Juanita miraba a su tía, escuchando sin oír la enésima versión del nefasto encuentro con el cadáver del Juez. Lo que primero fuera una impresión tremenda se había ido diluyendo con el paso de las horas para convertirse en una cantinela en boca de su tía, que, como cocinera del Juez, se consideraba con derecho absoluto de relatar el impresionante suceso. Juanita miraba a su tía y pensaba en el sesgo que toman las cosas según la persona que las cuenta porque, de eso se acordaba muy bien, todo lo que relataba la tía era, de una parte, un invento descarado y, de otra y muy especialmente, el resultado de lo que ella, su sobrina, le contara. La verdad era que su tía, apenas echó la vista encima al muerto, soltó un alarido terrorífico, abrió los brazos, dejó caer la cesta de patatas que portaba y se desplomó en brazos de su sobrina en medio de una crisis de histeria.

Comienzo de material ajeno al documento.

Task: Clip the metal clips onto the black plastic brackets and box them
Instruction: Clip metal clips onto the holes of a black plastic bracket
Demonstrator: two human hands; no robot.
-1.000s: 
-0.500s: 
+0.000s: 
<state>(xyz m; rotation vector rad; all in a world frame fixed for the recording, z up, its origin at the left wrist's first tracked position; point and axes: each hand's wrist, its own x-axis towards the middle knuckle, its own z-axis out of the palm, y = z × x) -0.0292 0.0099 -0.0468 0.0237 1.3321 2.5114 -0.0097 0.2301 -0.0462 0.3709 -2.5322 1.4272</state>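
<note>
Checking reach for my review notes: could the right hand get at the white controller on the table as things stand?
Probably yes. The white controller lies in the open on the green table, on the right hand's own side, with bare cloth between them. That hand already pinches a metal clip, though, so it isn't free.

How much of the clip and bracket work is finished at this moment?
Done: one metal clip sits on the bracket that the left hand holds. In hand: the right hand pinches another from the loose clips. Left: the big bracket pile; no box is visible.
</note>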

De todo lo demás se encargó ella, Juanita, haciendo de tripas corazón y empezando por auxiliarla, por avisar a la Guardia Civil y hasta por conseguir que llamaran a don Fernando, que aunque sabía el teléfono de las veces que hablaba con Dora, no se atrevió a llamar porque le recomendaron que no tocara nada y esperase la llegada de la Guardia Civil.

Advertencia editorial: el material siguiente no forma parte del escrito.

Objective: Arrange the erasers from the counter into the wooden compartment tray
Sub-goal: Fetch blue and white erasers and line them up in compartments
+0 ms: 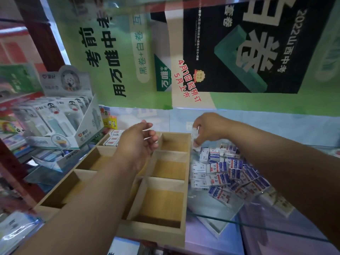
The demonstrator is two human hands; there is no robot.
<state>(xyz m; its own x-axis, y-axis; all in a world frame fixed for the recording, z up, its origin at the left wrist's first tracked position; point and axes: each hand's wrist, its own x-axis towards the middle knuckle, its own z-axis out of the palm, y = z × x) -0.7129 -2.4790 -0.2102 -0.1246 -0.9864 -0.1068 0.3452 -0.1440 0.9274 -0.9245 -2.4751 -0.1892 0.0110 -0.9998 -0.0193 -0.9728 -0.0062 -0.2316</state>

Así que lo único que hizo fue ocuparse de la tía hasta que bajó don Fernando, al principio con la ayuda de un guardia, porque pesaba como un mueble y no había quien la retirase de la escena del crimen, como la llamaba el guardia, y luego, después de que la reconociese don Fernando, se estuvo sentada a su lado hasta que vinieron a llevárselas a las dos en una ambulancia. Total: que la tía, que se había quedado privada, ahora era la que se lo contaba a todos los que quisieran oírla, que no eran pocos, con pelos y señales que cada vez eran más pelos y más señales hasta el punto de que Juanita, en una de éstas, no pudo más y le soltó:
—¡Pero tía, déjate de tanto cuento que estuviste más muerta que viva y sin enterarte de nada!
De resultas de lo cual, tuvieron una breve escaramuza que la buena de Juanita, irritada y ofendida a partes iguales, resolvió saliendo a la calle a sentarse en el poyete, porque hacía una temperatura agradable, y a esperar a que refluyera la marea de vecinos y curiosos atraídos por el acontecimiento. Pero tampoco allí la dejaron tranquila porque, al aire de la noche, la gente paseaba y al encontrarse con ella no podían dejar de preguntarle por su tía y de hacer algún comentario al respecto con la esperanza de sacar algo más de lo que ya tenían oído. Conque Juanita, al fin, optó por meterse adentro y sentarse en el patinillo de la casa a mirar las estrellas y darle vueltas a sus pensamientos.
Porque había algo que le rondaba la cabeza, pero no acertaba a descubrir qué. Era una cosa de extrañeza, una impresión, como cuando una entra en la cocina por la mañana y siente que hay algo raro o descolocado, o fuera de sitio, pero no acierta a descubrir lo que es. A veces es una sensación que le ronda a una toda la mañana y hasta un día entero y luego desaparece; y otras veces, en cambio, se deja ver; como un cacharro que no está colgado en su sitio o un tazón que no está donde debería estar y luego resulta que se lo subió la tía a la cama y por eso no está, cosas así. Pero no caía en lo que podía ser y, después de todo, a lo mejor era sólo una sensación, que pasa muchas veces y al final no es nada.
Entonces se acordó de que habían dejado las patatas desparramadas por el suelo, y la cesta tirada también, y le entró un escalofrío de pensar que tendría que volver por ellas al día siguiente, cuando acudiese a arreglar la casa de don Carlos.